Perché il precedente governo ha pensato bene di utilizzare il tema delle pensioni per rispondere all’emergenza economica. Quindi non si è preoccupato troppo di guardare bene cosa c’era dentro la riforma e cosa poteva capitare. Per il governo Monti era solamente un’operazione che da qui al 2021 avrebbe fatto risparmiare 80 miliardi allo Stato. Penso che al posto di 80 se ne potevano risparmiare 40 di miliardi, e con una patrimoniale si sarebbe ottenuto lo stesso risultato ma in maniera più equa, ridistribuendo maggiormente il carico. Che invece è precipitato tutto sulle spalle del lavoro dipendente e della gente che si è trovata senza mobilità e senza pensione. La riforma delle pensioni è figlia di una storia sbagliata.
In che senso?
Per alcuni versi poteva essere considerato normale un adeguamento dell’età lavorativa. Così invece, per come si è deciso di agire, si è fatta una riforma troppo rigida, con in più questo pasticcio degli esodati.
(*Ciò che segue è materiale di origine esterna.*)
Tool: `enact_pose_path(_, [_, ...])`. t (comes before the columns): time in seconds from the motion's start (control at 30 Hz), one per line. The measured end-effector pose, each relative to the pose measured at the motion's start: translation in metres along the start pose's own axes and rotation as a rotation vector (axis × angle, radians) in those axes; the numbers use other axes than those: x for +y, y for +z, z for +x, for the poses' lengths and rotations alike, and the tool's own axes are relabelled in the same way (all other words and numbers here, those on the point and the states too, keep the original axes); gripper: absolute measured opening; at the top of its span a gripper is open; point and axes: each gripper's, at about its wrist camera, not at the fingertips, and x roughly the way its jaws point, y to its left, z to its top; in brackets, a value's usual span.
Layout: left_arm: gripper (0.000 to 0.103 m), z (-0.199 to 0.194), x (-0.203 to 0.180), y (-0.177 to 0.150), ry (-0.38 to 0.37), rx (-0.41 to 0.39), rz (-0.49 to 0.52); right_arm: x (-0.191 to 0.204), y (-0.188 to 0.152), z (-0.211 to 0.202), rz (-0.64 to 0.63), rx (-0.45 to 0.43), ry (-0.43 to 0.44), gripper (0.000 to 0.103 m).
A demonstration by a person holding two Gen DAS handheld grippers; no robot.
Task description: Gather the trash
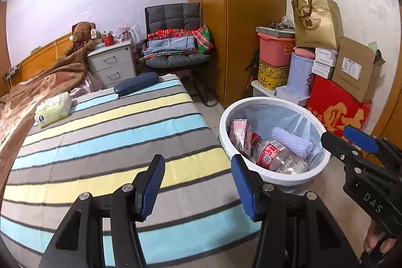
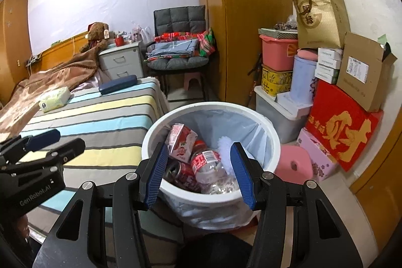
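At the far left a brown blanket [image 1: 37, 89] lies rumpled over the head of the bed, with a teddy bear [image 1: 81, 37] propped behind it against the wooden headboard. On the striped bedspread [image 1: 105, 142] just beside the blanket sits a soft pack of tissues [image 1: 53, 108], and further along a dark blue glasses case [image 1: 136, 84] near the bed's far corner. Behind that stand a grey bedside drawer unit [image 1: 113, 64] and a grey padded chair [image 1: 176, 42] stacked with folded bedding.

The left gripper [image 1: 198, 182] hangs over the near edge of the bed with its blue pads parted and nothing between them. Just right of the bed, on the floor, is the white trash bin [image 2: 176, 189] with a clear liner. Inside it lie a pink-and-red drink carton [image 2: 182, 142], a red can [image 2: 182, 171], a clear plastic bottle [image 2: 209, 165] with a red label, and a pale fluffy item, possibly a cloth, which is hard to make out. The right gripper [image 2: 199, 172] is poised above the bin's near rim, its fingers spread wide and holding nothing.

To the right, boxes are piled against the wall: a pink tub [image 2: 277, 52], a gold paper bag [image 2: 321, 16], a cardboard carton [image 2: 364, 72] and a large red gift box [image 2: 341, 124].
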Motion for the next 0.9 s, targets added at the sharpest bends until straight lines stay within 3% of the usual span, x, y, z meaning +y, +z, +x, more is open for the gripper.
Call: enact_pose_path(0.9, [0.055,-0.025,0.008,-0.014,0.003,-0.041,-0.037,0.02,-0.017,-0.021,-0.023,-0.037,0.011,0.054])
Ma soprattutto è stato fatto un errore che a mio parere è il più grave.
Quale?
La riforma ha previsto uguali trattamenti per lavoratori che operano in condizioni profondamente diverse. Questo mi sembra un problema aperto che deve essere ancora risolto. Non è giusto che chi lavora in cantiere debba andare in pensione alle stesse condizioni di chi svolge un’attività meno usurante. Chi lavora alla catena di montaggio e fa i turni per decine di anni credo abbia diritto a un’accelerazione rispetto agli altri.
Nel caso dei metalmeccanici e di altre categorie che svolgono lavori usuranti bisogna prevedere forme di flessibilità in uscita?
È quello che avremmo chiesto se ci fosse stato modo di discutere quando fu fatta la riforma delle pensioni. Non è giusto che una persona debba lavorare fino a 67 anni sulle impalcature di un cantiere. È una condizione di lavoro molto esposta, molto logorante dal punto di vista fisico. In più c’è anche un problema di sicurezza, non solo di incolumità della persona anziana ma anche degli ambienti di lavoro. Sono due i temi che il governo dovrà presto affrontare.
Il primo?
Come dicevo all’inizio, il governo dovrà innanzitutto trovare la copertura per gli esodati
Il secondo?
Dovrà rendere più flessibile il sistema, adattandolo meglio alle concrete condizioni dei lavoratori.